Christmas Customs and Observances
In addition to the date, other aspects of Christmas owe their origins to pagan celebrations, such as the Yule log, the Christmas tree, gift-giving, and lights. Although sometimes maligned today, the Christian appropriation of pagan customs would likely have been regarded positively by early Christians as a victory for Christ over paganism and a way to win more souls. This general strategy seems evident in the choice of December 25, as outlined above.
Religious Observances Religious observances of Christmas center around special worship services, which are characterized by the extensive use of candlelight and are often held at midnight. In Bethlehem, Midnight Mass is celebrated at the place of Jesus’ birth in the ancient Church of the Nativity. Another popular semi-religious observance is singing Christmas carols, both in church and door-to-door in one’s neighborhood.
Christmas Trees The English language phrase “Christmas tree” is first recorded in 1835. It was imported from the German-speaking world, where it is Tannenbaum, literally “fir tree”, or Weinachtenbaum, “Christmas tree.” The modern Christmas tree tradition probably began in Germany in the 18th century, though some argue that Martin Luther began the tradition in the 16th century.
From Germany the Christmas tree custom was introduced to England, first via Queen Charlotte, wife of George III, and then more successfully by Prince Albert during the reign of Queen Victoria. Around the same time, German immigrants introduced the custom into the United States. Christmas trees are usually decorated with lights and ornaments.
The Christmas tree is often explained as a Christianization of pagan tradition and ritual surrounding the Winter Solstice, which included the use of evergreen boughs, and an adaptation of pagan tree worship.
Other popular holiday plants include holly, mistletoe, red amaryllis, and Christmas cactus. Christian tradition associates the holly tree with the crown of thorns, and says that its leaves were white until stained red by the blood of Christ. Along with a Christmas tree, the interior of a home may be decorated with these plants, along with garlands and evergreen foliage.

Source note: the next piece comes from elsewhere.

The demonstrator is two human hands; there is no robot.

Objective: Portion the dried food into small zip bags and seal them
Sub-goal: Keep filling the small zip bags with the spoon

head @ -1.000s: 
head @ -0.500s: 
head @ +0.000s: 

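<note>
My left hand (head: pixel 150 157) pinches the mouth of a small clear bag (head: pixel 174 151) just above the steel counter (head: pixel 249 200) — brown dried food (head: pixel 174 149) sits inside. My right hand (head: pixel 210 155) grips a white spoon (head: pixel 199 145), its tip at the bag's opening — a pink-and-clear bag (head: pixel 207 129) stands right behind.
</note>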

Christmas Lights and Other Decorations In North and South America, Australia, and increasingly in Europe, it is traditional to decorate the outside of houses with lights and sometimes with illuminated sleighs, snowmen, and other Christmas figures. Municipalities often sponsor decorations as well. Christmas banners may be hung from street lights and Christmas trees placed in the town square.
The display of Christmas villages has also become a tradition in many homes during the Christmas season. Other traditional decorations include bells, candles, candy canes, stockings, wreaths, and angels. In the Western world, rolls of brightly-colored paper with secular or religious Christmas motifs are manufactured for the purpose of wrapping gifts.
Santa Claus, St. Nick, and Other Gift-Bringers In the Western world, where Christmas is characterized by the exchange of gifts among friends and family members, some of the gifts are attributed to a character called Santa Claus. He is also known as Father Christmas, Saint Nicholas, St. Nikolaus, Sinterklaas, Kris Kringle, Joulupukki, Weihnachtsmann, Saint Basil and Father Frost.
The popular image of Santa Claus was created by the German-American cartoonist Thomas Nast (1840-1902), who drew a new image of the character annually, beginning in 1863. By the 1880s, Nast’s Santa had evolved into the form we now recognize. The image was standardized by advertisers in the 1920s.
Father Christmas, who predates Santa Claus, was first recorded in the 15th century and then associated with holiday merrymaking and drunkenness. In Victorian Britain, his image was remade to match that of Santa. The French Père Noël evolved along similar lines, eventually adopting the Santa image.
In Italy, Babbo Natale acts as Santa Claus, while La Befana is the bringer of gifts and arrives on the eve of the Epiphany. It is said that La Befana set out to bring the baby Jesus gifts, but got lost along the way. Now, she brings gifts to all children. In some cultures, such as Germany, Santa Claus is accompanied by Knecht Ruprecht, or Black Peter.
The current tradition in several Latin American countries is that Santa makes the toys, but gives them to the Baby Jesus to deliver to children’s homes. This helps reconcile traditional religious beliefs with modern day globalization, most notably the iconography of Santa Claus imported from the United States.
In Southern Germany, Switzerland, Austria, Alto Adige/Südtirol (Italy) and Liechtenstein the Christkind (Christ Child) brings the presents as well. The German St. Nikolaus is not identical with the Weihnachtsman (Christmas Man, the German version of Santa Claus). St. Nikolaus wears a bishop’s dress, brings small gifts (usually candies, nuts and fruits) on December 6, and is accompanied by Knecht Ruprecht.